La proposition de créer une nouvelle assurance sociale centrée sur la famille peut à premier abord faire réagir, d’une part parce qu’elle est totalement novatrice et d’autre part parce que la première réaction de la population risque d’être « combien cela va nous coûter en plus ? ».

Si l’on s’interroge sur le caractère novateur de cette idée qui, à notre connaissance, n’a jamais été proposée, il nous semble important de relativiser les conséquences de cette proposition. En effet, plusieurs risques liés à la famille sont déjà couverts au niveau fédéral mais ont toujours été « ajoutés » à d’autres lois et figurent dans différentes assurances (les allocations pour perte de gain en cas de service, de maternité et de paternité, les allocations familiales, les dispositions particu­lières liées aux enfants, aux survivants, aux chômeurs, etc.).
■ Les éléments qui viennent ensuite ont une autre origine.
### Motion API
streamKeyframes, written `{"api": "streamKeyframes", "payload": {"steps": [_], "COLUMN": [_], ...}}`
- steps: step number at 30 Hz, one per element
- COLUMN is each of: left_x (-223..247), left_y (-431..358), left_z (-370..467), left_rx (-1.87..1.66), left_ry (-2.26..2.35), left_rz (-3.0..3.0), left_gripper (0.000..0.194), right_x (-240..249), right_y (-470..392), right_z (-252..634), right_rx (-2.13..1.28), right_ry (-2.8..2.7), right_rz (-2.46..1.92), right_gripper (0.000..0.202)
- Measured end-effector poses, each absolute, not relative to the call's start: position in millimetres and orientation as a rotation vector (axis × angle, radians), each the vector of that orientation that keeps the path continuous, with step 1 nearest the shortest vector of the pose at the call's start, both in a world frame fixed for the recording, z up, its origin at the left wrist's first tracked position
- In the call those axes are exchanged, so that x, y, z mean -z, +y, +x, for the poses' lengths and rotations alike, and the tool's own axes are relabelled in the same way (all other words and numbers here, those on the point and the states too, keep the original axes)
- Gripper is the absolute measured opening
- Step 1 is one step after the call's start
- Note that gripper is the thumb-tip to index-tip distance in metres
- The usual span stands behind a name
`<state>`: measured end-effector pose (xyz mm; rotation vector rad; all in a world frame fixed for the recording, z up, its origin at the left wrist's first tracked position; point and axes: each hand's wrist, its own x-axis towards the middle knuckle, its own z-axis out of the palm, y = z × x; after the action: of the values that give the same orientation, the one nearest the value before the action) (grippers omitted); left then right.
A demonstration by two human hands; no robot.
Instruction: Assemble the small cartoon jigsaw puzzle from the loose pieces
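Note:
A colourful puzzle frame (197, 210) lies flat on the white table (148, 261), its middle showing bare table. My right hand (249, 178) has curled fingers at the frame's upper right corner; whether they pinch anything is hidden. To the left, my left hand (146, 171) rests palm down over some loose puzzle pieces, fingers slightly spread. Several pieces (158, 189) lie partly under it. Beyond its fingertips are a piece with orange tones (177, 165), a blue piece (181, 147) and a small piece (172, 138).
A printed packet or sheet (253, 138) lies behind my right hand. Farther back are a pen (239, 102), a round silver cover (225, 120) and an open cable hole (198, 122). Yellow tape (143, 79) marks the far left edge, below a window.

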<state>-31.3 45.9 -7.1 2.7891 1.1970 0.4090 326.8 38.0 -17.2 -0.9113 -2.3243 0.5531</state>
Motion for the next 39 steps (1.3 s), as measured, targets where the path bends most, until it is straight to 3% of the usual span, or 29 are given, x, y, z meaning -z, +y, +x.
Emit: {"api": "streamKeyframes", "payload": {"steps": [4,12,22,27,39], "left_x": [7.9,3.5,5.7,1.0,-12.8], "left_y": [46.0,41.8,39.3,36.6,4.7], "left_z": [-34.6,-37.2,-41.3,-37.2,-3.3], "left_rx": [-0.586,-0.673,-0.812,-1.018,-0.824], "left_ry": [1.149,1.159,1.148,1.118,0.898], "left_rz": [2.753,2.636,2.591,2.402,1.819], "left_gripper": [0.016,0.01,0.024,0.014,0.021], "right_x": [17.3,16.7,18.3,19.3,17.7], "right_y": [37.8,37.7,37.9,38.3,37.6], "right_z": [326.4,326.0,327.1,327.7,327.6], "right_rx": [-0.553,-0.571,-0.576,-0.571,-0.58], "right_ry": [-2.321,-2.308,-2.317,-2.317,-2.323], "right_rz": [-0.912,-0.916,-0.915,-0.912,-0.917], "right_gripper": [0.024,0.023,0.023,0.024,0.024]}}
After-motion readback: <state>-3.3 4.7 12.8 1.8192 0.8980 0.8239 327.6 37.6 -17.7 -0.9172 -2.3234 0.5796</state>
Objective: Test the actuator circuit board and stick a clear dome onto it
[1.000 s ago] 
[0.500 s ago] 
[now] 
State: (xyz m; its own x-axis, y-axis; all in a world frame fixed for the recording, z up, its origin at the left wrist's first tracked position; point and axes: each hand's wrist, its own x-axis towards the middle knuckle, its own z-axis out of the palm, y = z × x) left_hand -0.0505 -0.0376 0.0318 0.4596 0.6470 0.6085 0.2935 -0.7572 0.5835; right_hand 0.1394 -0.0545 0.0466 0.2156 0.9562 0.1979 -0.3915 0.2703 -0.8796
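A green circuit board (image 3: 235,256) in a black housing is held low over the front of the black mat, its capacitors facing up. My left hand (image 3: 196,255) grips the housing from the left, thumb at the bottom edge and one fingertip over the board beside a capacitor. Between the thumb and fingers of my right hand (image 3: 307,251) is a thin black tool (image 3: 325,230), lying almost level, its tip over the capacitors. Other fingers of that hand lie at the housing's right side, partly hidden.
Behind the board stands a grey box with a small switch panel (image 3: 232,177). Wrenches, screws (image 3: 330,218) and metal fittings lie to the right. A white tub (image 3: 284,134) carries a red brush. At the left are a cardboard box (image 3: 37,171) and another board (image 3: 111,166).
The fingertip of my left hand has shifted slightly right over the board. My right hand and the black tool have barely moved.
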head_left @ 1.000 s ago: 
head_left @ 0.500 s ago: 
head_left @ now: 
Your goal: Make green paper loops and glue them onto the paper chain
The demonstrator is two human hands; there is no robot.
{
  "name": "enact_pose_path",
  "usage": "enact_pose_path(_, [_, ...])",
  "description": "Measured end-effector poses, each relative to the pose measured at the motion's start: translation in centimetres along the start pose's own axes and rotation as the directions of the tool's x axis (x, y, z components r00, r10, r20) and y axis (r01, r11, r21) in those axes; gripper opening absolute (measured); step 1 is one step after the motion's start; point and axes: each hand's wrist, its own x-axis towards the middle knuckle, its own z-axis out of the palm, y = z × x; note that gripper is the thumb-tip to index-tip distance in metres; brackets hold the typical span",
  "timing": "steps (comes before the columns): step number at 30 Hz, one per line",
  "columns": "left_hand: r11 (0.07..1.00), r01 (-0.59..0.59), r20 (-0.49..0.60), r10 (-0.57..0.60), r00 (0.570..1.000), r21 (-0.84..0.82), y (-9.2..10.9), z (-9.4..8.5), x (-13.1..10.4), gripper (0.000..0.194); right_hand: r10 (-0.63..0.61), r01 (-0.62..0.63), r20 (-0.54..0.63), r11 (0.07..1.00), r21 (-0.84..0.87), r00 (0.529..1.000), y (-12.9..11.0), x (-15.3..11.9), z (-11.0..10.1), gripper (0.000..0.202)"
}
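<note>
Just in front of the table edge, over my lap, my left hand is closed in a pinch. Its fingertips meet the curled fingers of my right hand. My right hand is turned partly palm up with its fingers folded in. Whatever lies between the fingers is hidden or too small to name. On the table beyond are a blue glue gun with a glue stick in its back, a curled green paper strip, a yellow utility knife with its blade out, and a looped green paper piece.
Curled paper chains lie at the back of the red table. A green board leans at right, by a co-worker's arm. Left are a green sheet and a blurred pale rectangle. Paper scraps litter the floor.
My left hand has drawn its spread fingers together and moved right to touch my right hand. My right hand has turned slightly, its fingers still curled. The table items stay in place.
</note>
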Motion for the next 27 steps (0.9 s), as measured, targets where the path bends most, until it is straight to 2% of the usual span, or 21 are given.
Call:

Dès lors l’on peut légitimement se poser la question si la construction historique des différentes thématiques concernant la famille ne devrait pas faire l’objet d’une réflexion plus globale et se retrouver dans une seule loi.

Au-delà de l’aspect d’une meilleure lisibilité des différentes prestations liées à la famille, une nouvelle loi d’assurance sociale concernant la famille permettrait de la reconnaître comme élément naturel, fondamental et durable de notre société. Une nouvelle loi permettrait aussi d’intégrer les nouveaux risques liés à la constitution d’une famille. La définition de la famille, sous ses différentes formes, en serait le premier chapitre puisque l’on en préciserait le champ d’application.

Une autre raison qui nous incite à proposer une assurance sociale relative à la famille est liée à l’évolution économique et sociale. Des influences sociales (comme l’égalité des sexes), économiques (comme une meilleure intégration des femmes sur le marché du travail), individuelles (comme une meilleure conciliation entre l’activité professionnelle et la vie familiale et privée) ou tout simplement l’apparition de nouvelles formes de familles nous montrent que cette dernière répond aujourd’hui plus que jamais à la création d’une nouvelle assurance sociale. Celle-ci permettra aussi de clarifier les compétences fédérales et cantonales, ce qui est déjà le cas dans d’autres assurances sociales (que l’on pense par exemple aux allocations familiales).